Elliptic raises $23M Series B funding backed by Wells Fargo to help banks manage cryptocurrency risks
Elliptic, a London, England-based startup that makes cryptocurrency transaction activity more transparent and accountable, has raised $23 million Series B funding to invest in its discovery product and help accelerate global expansion, with a particular focus on Asia. Wells Fargo contributed $5 million into the round, with remaining funding coming from other investors. c, which
Founded in 2013 by Adam Joyce, James Smith, and Tom Robinson, Elliptic protects businesses against financial crime in cryptocurrency and helps banks manage the risks associated with being exposed to cryptocurrencies. Elliptic is disrupting illicit activity in cryptocurrencies and stopping criminals from undermining the ideals on which cryptocurrencies are built.

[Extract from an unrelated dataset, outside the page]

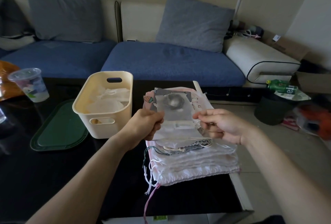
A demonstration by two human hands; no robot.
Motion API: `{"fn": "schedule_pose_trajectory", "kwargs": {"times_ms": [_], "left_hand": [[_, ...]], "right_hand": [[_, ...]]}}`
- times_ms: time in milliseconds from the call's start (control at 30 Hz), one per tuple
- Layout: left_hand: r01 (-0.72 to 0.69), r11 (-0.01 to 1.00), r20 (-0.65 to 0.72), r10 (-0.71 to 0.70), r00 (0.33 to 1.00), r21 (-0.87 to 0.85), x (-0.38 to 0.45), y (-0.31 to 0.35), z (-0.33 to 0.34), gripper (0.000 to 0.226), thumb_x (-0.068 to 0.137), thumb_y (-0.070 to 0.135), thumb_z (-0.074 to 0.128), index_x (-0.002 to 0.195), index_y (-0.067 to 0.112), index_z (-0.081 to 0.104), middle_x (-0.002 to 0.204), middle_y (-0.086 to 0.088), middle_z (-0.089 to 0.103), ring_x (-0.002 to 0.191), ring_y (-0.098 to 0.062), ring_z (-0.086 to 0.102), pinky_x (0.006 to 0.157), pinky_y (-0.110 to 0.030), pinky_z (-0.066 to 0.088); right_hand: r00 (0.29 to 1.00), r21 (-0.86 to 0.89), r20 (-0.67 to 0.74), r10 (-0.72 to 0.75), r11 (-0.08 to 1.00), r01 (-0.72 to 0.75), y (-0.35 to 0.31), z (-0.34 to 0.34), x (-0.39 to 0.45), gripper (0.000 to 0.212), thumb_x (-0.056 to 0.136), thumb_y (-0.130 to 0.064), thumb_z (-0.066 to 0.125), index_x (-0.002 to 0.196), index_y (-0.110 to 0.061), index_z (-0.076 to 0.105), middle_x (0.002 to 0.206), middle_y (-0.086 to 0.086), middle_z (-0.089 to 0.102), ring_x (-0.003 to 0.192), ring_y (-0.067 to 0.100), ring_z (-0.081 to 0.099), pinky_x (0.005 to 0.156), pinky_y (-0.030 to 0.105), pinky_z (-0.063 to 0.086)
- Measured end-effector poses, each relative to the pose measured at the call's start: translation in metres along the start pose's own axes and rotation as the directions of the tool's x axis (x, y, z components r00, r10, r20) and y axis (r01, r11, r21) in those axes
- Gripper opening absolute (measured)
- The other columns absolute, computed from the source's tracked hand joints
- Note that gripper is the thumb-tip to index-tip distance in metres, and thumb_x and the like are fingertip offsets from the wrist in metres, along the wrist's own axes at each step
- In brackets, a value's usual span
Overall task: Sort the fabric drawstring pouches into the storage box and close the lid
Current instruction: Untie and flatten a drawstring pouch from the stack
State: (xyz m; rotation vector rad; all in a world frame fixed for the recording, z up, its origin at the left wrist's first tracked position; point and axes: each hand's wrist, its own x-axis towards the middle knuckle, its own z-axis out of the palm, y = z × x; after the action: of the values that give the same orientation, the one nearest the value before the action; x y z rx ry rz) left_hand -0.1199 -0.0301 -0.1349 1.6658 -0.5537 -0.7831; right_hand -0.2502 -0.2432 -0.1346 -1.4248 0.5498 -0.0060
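A stack of pouches (193, 162) is lying at the black table's (53, 179) right edge. Above it, the left hand (148, 125) and right hand (223, 125) are pinching a grey-and-white pouch (176, 118). Farther left, the cream storage box (105, 105) is sitting open, beside its green lid (59, 128).

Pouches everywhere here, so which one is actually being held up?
The grey pouch with the dark round print: left hand and right hand pinch its side edges. The other pouches lie in the pile or box.

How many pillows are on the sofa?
2. One blue-grey pillow leans against the sofa back on the left side, and another pillow leans on the right side. A dark shape at the far left edge may be a third; I cannot tell.
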Motion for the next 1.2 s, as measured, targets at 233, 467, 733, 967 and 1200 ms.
{"fn": "schedule_pose_trajectory", "kwargs": {"times_ms": [233, 467, 733, 967, 1200], "left_hand": [[-0.093, 0.934, -0.037, 0.112, 0.993, 0.346, 0.001, -0.007, 0.006, 0.037, 0.101, 0.030, 0.055, 0.077, 0.007, 0.071, 0.057, 0.000, 0.052, 0.038, -0.002, 0.038, 0.043, -0.015, 0.034], [-0.085, 0.912, 0.047, 0.073, 0.996, 0.401, -0.004, -0.005, -0.010, 0.041, 0.100, 0.032, 0.055, 0.075, 0.003, 0.068, 0.045, 0.012, 0.051, 0.037, -0.001, 0.042, 0.043, -0.013, 0.033], [-0.066, 0.914, -0.024, 0.082, 0.996, 0.401, -0.001, -0.003, -0.012, 0.042, 0.101, 0.025, 0.054, 0.079, -0.007, 0.070, 0.041, 0.010, 0.053, 0.035, -0.002, 0.043, 0.041, -0.009, 0.034], [-0.030, 0.923, 0.026, 0.021, 0.999, 0.383, 0.003, -0.007, -0.005, 0.042, 0.102, 0.031, 0.053, 0.074, 0.002, 0.066, 0.043, 0.010, 0.050, 0.034, -0.004, 0.039, 0.039, -0.015, 0.032], [-0.072, 0.949, 0.224, 0.146, 0.964, -0.308, -0.013, 0.009, 0.011, 0.026, 0.103, 0.019, 0.040, 0.090, 0.004, 0.056, 0.068, -0.010, 0.057, 0.052, -0.022, 0.049, 0.053, -0.029, 0.047]], "right_hand": [[0.997, -0.146, -0.072, 0.015, 0.989, -0.025, 0.008, 0.003, 0.004, 0.024, 0.099, -0.004, 0.057, 0.123, 0.000, 0.057, 0.068, 0.010, 0.069, 0.034, 0.003, 0.029, 0.043, 0.019, 0.026], [0.982, -0.260, 0.073, 0.173, 0.954, -0.148, 0.002, -0.004, -0.007, 0.018, 0.099, 0.000, 0.056, 0.112, 0.009, 0.064, 0.067, 0.012, 0.063, 0.033, 0.002, 0.026, 0.032, 0.015, 0.021], [0.963, -0.370, 0.037, 0.269, 0.898, -0.236, -0.006, -0.012, -0.012, 0.009, 0.095, 0.005, 0.059, 0.095, 0.007, 0.068, 0.059, 0.010, 0.061, 0.031, 0.002, 0.025, 0.031, 0.014, 0.019], [0.963, -0.477, -0.086, 0.257, 0.838, -0.266, -0.007, -0.013, -0.009, 0.006, 0.095, 0.004, 0.060, 0.096, 0.006, 0.066, 0.062, 0.011, 0.066, 0.032, 0.003, 0.024, 0.031, 0.015, 0.019], [0.921, -0.651, -0.103, -0.375, 0.726, 0.223, -0.008, 0.011, -0.003, 0.010, 0.098, -0.016, 0.063, 0.089, -0.012, 0.065, 0.079, -0.004, 0.073, 0.049, -0.008, 0.055, 0.053, 0.013, 0.037]]}}
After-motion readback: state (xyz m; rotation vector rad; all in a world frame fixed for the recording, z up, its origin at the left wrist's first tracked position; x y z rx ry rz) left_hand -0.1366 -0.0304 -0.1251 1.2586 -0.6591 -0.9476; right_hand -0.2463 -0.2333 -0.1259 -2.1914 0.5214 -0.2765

Their team pushes the limits to dig beneath the surface, peeling back the layers to expose the truth. The company is preventing, detecting, and pursuing criminal activity in cryptocurrencies. It identifies illicit activity in cryptocurrencies, providing actionable intelligence to cryptocurrency companies, financial institutions and government agencies.
Since founded seven years ago, Elliptic has been increasingly working with financial institutions to get them on board with its so-called Discovery platform, which helps banks identify whether clients’ funds are passing through cryptocurrency platforms without the appropriate compliance checks in place.
Financial institutions and cryptocurrency companies rely on Elliptic’s blockchain analytics to manage risk and meet regulatory compliance worldwide. The London-based firm has become known for its analysis tools, which it sells to some of the world’s largest cryptocurrency platforms — including Binance and Circle — to help them find and block illicit digital currency transactions.
For instance, the company’s technology was able to uncover a terrorist group using bitcoin to finance its operations by tracking suspicious transactions on the cryptocurrency’s digital ledger known as the blockchain. It then flagged this to its clients so they could cut off the funds.
“If they see payments going between their customers and one of a long list of crypto entities, they can understand more about who that entity is and whether it’s something they should be concerned about,” Elliptic co-founder and CEO James Smith told CNBC in an interview.